FIFA hosts the World Cup—the world’s premiere soccer event—every four years, and in 2014, it hosted the World Cup in Brazil. Tickets for the 2014 World Cup matches, which were in high demand, were sold in two basic formats: standalone, “face-value” tickets, to attend a given match, and “hospitality packages,” which included a match ticket as well as amenities such as parking, lodging, food, beverages, and other services. Because hospitality packages include more services than a face-value ticket, they also cost more money—a fact that would strike most as unsurprising.
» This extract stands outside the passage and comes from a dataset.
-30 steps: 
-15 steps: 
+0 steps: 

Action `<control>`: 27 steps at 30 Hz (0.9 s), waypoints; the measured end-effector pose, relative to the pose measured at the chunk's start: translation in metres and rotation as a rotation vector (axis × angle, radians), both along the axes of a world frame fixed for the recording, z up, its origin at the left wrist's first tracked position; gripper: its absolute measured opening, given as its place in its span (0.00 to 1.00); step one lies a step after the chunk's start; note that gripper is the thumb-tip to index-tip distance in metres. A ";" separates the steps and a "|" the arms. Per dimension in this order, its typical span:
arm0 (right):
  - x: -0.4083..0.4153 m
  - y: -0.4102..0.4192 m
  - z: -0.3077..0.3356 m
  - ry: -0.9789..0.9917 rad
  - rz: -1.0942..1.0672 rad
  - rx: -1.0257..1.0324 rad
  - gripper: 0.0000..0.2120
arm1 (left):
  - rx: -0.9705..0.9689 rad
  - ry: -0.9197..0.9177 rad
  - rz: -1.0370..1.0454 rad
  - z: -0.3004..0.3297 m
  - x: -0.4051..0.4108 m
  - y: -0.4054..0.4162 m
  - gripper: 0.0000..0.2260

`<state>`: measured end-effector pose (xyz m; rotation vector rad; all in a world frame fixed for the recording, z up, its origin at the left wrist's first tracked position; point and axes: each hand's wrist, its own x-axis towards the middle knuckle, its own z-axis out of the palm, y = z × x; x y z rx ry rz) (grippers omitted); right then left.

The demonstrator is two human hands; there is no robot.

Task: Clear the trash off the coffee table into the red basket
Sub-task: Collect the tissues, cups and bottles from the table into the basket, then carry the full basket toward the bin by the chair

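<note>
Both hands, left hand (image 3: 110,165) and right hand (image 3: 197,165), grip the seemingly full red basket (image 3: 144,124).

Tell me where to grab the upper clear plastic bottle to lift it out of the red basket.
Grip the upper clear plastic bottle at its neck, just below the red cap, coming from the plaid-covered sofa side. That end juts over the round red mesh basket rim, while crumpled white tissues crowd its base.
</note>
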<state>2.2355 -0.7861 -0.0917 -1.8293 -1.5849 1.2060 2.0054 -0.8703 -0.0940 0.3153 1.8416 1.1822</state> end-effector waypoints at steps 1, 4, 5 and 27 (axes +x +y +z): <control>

But in September 2015, two individuals—Vicki Palivos and George Kleanthis—filed a class action against FIFA and five other entities alleging that the sale of hospitality packages to the 2014 World Cup was the result of an international conspiracy in violation of the antitrust laws and civil RICO, both of which allow recovery of treble damages. At the heart of plaintiffs’ complaint was an allegation that FIFA and its co-defendants had tricked consumers, including Ms. Palivos and Mr. Kleanthis, into buying these relatively more-expensive hospitality packages instead of face-value tickets by (a) circumventing U.S. and Brazilian law, which plaintiffs alleged did not allow for the sale of tickets to be higher than the “face value” of individual match tickets, and (b) falsely claiming individual match tickets were sold out so that individuals would be forced to purchase more expensive hospitality packages. Given the number of hospitality packages sold in the United States, FIFA was facing a lawsuit that could potentially cost them hundreds of millions of dollars.
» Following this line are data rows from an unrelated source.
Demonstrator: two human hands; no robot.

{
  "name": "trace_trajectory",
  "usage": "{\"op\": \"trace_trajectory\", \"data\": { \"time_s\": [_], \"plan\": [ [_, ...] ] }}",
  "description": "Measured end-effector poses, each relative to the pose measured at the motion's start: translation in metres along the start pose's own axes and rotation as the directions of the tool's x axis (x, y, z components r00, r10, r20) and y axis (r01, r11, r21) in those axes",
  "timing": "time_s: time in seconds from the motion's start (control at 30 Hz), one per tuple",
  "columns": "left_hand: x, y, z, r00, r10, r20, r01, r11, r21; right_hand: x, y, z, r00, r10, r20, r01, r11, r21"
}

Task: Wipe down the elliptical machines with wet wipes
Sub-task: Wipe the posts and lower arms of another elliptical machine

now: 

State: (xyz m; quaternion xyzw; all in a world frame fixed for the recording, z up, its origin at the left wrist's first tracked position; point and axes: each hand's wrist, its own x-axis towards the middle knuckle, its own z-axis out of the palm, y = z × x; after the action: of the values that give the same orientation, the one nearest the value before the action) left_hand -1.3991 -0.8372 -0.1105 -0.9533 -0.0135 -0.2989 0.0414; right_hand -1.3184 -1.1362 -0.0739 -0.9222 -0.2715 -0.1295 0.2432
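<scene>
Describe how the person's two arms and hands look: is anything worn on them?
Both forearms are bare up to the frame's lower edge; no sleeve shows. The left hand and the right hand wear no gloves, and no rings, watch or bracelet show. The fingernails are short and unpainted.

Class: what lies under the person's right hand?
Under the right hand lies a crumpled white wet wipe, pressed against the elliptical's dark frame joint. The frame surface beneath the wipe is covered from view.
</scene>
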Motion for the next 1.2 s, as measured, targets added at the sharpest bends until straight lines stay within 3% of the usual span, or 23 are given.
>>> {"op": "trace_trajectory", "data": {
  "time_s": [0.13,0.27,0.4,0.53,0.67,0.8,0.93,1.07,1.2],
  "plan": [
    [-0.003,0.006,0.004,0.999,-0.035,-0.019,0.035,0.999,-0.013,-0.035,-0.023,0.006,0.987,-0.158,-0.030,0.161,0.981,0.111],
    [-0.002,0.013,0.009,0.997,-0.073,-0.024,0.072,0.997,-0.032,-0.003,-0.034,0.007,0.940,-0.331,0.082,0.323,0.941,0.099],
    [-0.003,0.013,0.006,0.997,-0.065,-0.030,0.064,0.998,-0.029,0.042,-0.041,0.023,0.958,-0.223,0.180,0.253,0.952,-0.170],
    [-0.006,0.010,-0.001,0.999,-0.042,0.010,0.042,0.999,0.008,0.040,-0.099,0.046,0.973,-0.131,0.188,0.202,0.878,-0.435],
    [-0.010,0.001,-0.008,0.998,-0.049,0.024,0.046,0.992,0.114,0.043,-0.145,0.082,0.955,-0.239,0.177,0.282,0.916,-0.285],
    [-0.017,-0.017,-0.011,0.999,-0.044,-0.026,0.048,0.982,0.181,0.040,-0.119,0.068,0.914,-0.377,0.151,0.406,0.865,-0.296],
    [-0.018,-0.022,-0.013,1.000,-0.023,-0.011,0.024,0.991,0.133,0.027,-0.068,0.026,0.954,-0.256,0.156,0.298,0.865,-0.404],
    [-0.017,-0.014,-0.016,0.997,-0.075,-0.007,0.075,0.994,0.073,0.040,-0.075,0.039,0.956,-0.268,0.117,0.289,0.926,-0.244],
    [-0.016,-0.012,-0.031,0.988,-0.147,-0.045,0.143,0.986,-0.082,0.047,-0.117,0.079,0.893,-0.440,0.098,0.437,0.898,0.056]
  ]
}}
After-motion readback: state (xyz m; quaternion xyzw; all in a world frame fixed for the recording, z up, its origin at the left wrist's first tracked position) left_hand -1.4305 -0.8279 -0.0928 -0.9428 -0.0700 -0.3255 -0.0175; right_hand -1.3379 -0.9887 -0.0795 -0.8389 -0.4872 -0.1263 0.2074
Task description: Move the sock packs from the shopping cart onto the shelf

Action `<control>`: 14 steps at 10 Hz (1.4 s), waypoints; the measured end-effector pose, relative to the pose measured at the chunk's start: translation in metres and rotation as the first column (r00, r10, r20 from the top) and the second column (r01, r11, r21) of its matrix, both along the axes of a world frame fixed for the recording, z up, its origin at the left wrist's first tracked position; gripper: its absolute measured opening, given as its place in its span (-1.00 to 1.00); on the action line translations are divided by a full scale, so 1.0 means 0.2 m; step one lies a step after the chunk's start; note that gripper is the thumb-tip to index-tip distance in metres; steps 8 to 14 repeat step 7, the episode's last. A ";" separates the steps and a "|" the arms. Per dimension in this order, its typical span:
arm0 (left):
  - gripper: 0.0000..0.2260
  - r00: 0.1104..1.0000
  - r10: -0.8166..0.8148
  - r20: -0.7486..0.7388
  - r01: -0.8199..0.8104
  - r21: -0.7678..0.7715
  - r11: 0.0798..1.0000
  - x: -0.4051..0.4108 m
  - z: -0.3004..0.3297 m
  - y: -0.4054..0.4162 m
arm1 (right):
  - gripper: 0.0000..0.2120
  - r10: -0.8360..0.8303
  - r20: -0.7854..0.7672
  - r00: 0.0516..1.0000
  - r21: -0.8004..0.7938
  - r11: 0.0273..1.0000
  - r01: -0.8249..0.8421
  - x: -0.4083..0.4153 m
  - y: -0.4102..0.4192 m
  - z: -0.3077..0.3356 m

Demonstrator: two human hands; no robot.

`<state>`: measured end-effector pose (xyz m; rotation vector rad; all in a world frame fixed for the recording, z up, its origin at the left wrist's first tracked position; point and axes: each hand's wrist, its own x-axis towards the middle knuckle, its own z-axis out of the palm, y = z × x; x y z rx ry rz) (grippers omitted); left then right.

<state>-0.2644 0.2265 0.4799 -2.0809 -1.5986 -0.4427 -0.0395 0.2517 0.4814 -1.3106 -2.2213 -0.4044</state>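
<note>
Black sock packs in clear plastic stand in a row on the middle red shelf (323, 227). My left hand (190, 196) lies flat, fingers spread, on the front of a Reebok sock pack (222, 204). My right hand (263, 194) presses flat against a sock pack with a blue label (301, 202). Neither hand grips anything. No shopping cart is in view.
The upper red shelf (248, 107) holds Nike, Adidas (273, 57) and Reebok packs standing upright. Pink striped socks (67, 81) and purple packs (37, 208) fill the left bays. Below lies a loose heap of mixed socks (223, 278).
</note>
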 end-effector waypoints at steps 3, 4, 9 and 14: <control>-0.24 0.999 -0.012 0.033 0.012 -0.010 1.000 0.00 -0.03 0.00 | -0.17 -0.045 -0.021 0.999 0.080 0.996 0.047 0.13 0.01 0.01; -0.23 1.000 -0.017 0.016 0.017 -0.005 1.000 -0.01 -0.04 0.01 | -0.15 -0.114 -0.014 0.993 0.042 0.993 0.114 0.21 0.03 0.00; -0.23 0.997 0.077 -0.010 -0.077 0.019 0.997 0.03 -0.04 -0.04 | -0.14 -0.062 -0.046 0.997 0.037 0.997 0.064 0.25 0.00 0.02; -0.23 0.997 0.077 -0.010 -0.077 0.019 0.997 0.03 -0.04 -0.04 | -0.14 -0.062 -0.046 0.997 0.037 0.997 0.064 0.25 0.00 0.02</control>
On behalf of FIFA, the firm quickly spotted a key flaw in plaintiffs’ action. From FIFA records, it appeared that neither plaintiff had actually purchased a hospitality package to the 2014 World Cup and thus had no standing to pursue the class action on behalf of themselves or others. Armed with this knowledge, the firm sought to resolve the lawsuit by informing plaintiffs’ counsel of the facts and requesting that plaintiffs withdraw the complaint so as to make time-consuming and costly motion practice unnecessary. Plaintiffs, however, refused, apparently in the hopes that they might capitalize on an unrelated criminal investigation into FIFA’s business practices to obtain an early settlement. (Quinn Emanuel also represents FIFA in the criminal investigation.)
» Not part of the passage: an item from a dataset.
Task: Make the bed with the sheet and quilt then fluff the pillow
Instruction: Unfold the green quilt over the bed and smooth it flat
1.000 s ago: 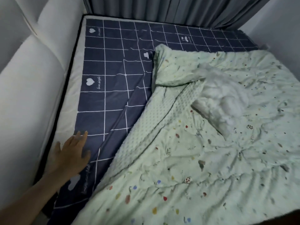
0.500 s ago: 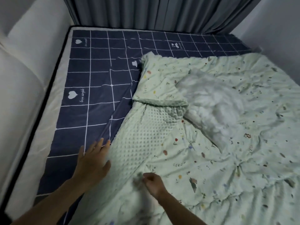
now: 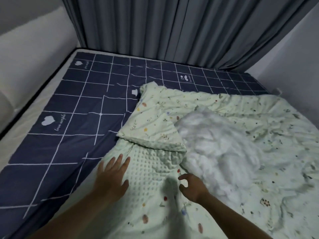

This tactic was unsuccessful. Quinn Emanuel defended the case aggressively, moving to dismiss it with prejudice, on both the merits and for lack of personal jurisdiction. FIFA also moved for sanctions under Rule 11, characterizing the case as a strike suit that could not be pursued in federal court or indeed in any court.

In opposing the motion, plaintiffs attempted to convince the Court, by references to the criminal investigation of FIFA, that their suit should be permitted to proceed because FIFA must have done something wrong. Also, while the motions to dismiss were pending, plaintiffs attempted to serve no less than 201 document requests—in essence, a massive fishing expedition into FIFA’s business practices. Plaintiffs tried to amend their complaint after the motion to dismiss had been fully briefed, asserting entirely new theories of liability.

Quinn Emanuel was able to obtain a complete victory for FIFA. Plaintiffs’ requests to conduct document discovery and jurisdictional discovery were denied, and in July 2016—less than a year after the action was filed, Judge Mahan dismissed the class action complaint, agreeing with FIFA that because plaintiffs never bought hospitality packages, they lacked standing to bring the claims. The Court also denied plaintiffs leave to amend and entered judgment in favor of FIFA. Finally, although the Court did not award Rule 11 sanctions, it noted in its opinion dismissing the case that it was “amused” by plaintiffs’ attempts to keep their claims alive, describing their tactics as “questionable” and remarking that “a competent attorney would not have” behaved the way plaintiffs’ counsel did.